BRIEF:
Only lines with the string "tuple" should be returned from the data below.

(Data items)
::::::::::

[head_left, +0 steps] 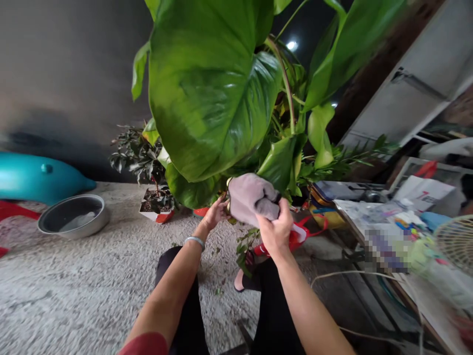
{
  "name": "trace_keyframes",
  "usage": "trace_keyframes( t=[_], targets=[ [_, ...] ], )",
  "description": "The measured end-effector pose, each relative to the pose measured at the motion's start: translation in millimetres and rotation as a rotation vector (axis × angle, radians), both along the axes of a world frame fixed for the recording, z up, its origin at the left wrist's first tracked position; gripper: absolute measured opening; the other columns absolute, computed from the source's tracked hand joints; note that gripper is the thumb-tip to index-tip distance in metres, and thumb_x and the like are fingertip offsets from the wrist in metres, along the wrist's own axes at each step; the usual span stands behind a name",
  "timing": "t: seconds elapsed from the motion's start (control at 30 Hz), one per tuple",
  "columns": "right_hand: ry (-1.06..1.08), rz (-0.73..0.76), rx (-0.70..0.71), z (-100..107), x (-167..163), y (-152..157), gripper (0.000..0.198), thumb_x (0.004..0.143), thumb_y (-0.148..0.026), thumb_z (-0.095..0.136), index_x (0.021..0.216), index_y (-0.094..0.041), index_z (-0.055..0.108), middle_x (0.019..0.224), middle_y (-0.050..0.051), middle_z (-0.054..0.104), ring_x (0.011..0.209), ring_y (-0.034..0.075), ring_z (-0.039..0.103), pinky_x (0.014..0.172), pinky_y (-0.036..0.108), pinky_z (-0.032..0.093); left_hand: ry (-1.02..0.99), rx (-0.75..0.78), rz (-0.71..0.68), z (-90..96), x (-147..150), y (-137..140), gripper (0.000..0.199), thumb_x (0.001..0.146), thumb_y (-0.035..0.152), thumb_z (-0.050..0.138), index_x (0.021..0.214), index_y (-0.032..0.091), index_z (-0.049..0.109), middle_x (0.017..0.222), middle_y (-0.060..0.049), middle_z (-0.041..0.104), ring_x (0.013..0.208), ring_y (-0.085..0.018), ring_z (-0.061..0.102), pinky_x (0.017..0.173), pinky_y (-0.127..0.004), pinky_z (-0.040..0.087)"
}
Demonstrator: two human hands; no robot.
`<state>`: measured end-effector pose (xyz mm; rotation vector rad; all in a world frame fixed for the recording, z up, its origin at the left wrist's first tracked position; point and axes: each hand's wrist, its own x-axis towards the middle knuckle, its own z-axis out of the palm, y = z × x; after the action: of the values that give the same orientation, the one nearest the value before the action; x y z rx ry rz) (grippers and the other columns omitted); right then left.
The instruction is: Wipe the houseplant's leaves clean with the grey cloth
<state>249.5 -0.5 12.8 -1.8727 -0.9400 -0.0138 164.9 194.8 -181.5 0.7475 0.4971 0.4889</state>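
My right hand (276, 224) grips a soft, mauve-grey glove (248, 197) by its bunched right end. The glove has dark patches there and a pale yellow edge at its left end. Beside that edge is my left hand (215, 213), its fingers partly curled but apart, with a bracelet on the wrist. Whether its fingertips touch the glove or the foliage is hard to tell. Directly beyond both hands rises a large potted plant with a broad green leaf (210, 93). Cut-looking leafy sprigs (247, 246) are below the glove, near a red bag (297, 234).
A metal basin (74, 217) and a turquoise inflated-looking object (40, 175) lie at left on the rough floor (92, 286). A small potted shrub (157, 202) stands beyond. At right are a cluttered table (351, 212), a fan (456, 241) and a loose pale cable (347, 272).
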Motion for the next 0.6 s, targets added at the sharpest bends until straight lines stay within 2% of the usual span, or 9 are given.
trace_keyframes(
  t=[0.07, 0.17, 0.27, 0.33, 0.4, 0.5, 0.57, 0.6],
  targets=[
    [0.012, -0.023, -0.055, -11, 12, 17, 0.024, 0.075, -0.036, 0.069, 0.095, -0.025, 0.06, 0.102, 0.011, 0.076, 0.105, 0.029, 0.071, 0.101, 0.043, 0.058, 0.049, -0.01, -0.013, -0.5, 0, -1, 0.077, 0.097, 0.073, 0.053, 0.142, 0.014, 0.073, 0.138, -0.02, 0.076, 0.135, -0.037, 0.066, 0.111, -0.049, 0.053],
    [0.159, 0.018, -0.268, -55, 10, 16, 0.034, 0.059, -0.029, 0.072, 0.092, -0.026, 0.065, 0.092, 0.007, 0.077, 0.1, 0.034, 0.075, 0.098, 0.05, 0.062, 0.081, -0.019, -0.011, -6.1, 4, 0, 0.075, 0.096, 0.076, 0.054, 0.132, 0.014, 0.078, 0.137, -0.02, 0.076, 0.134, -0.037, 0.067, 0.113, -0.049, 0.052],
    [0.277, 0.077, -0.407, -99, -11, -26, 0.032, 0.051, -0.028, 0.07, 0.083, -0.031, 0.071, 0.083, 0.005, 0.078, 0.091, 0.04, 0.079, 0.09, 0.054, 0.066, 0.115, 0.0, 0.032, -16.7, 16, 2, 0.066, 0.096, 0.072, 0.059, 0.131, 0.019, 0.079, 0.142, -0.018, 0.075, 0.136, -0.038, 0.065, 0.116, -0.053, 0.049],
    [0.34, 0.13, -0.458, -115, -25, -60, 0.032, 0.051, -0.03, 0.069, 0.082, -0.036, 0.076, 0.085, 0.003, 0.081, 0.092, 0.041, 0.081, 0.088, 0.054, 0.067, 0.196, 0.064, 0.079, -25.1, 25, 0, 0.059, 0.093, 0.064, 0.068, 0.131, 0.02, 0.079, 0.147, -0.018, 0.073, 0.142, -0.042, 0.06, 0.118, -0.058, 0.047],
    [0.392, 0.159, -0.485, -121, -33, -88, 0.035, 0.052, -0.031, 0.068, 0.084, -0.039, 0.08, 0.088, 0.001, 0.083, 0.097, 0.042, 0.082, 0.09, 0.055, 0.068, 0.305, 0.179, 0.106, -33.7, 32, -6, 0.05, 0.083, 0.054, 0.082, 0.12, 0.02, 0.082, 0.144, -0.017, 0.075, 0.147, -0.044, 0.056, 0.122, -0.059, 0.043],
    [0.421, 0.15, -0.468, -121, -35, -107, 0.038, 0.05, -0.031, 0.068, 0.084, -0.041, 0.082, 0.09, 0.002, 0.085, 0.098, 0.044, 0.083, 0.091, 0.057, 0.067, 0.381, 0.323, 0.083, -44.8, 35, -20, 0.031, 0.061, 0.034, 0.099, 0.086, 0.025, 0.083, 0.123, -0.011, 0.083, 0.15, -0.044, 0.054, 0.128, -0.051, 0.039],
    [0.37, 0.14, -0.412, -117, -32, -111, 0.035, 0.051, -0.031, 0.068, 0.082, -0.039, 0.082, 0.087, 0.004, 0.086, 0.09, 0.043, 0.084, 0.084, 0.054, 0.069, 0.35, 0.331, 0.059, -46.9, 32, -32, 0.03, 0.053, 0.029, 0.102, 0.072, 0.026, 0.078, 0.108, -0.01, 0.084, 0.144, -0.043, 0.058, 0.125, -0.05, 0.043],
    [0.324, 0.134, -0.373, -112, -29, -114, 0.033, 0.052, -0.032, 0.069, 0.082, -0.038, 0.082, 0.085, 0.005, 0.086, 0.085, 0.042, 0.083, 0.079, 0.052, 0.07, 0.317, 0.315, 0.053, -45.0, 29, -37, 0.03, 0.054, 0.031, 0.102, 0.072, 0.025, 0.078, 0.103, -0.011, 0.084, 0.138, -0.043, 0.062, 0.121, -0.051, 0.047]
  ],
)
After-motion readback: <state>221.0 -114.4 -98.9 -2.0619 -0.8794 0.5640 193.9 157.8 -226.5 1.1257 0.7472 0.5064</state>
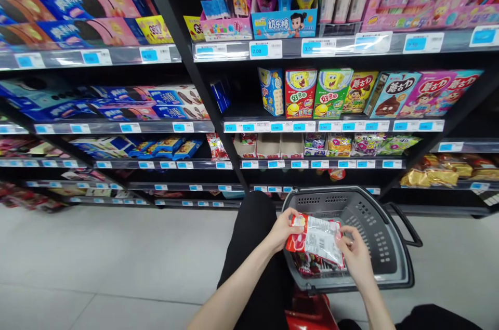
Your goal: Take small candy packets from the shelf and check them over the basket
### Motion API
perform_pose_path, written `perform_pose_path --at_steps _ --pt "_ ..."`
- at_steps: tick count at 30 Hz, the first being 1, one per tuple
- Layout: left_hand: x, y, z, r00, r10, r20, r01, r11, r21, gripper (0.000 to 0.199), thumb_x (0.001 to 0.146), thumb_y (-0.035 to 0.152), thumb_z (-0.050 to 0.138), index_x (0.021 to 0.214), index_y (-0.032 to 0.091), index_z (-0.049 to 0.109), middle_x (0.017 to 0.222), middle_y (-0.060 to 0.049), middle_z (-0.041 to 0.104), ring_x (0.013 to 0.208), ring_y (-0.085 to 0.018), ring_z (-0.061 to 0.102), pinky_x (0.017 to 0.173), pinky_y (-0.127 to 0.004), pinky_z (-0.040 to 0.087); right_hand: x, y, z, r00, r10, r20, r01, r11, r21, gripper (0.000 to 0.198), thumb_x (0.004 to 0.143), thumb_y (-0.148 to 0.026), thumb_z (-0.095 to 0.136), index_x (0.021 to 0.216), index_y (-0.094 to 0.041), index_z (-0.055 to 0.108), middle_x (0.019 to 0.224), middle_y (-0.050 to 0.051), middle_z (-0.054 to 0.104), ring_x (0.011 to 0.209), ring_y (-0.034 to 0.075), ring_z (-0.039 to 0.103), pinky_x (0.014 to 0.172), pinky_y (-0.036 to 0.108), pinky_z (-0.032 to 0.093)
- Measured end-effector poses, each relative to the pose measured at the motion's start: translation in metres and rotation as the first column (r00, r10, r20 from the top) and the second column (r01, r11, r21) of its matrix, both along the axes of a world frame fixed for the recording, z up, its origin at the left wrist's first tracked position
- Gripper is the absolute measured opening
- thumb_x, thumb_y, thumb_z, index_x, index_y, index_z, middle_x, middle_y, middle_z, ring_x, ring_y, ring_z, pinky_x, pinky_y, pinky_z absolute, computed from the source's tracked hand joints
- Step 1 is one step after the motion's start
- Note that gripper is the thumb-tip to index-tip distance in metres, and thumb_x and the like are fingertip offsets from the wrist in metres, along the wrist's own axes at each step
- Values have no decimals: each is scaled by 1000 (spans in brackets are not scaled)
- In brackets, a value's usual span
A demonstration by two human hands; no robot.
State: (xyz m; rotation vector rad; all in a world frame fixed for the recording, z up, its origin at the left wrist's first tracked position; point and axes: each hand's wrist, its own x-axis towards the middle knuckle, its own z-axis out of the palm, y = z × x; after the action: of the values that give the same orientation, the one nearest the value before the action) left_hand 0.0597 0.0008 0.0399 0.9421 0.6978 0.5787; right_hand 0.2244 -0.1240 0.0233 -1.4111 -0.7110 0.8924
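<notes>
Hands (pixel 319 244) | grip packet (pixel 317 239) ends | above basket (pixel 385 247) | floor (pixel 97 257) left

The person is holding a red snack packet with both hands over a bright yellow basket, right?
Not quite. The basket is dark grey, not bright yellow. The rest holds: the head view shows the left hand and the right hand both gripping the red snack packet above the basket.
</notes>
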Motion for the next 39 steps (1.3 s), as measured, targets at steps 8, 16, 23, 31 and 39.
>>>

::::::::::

REPLY:
  "timing": "t: seconds elapsed from the motion's start (control at 30 Hz), one per tuple",
- at_steps: tick count at 30 Hz, the first being 1, one per tuple

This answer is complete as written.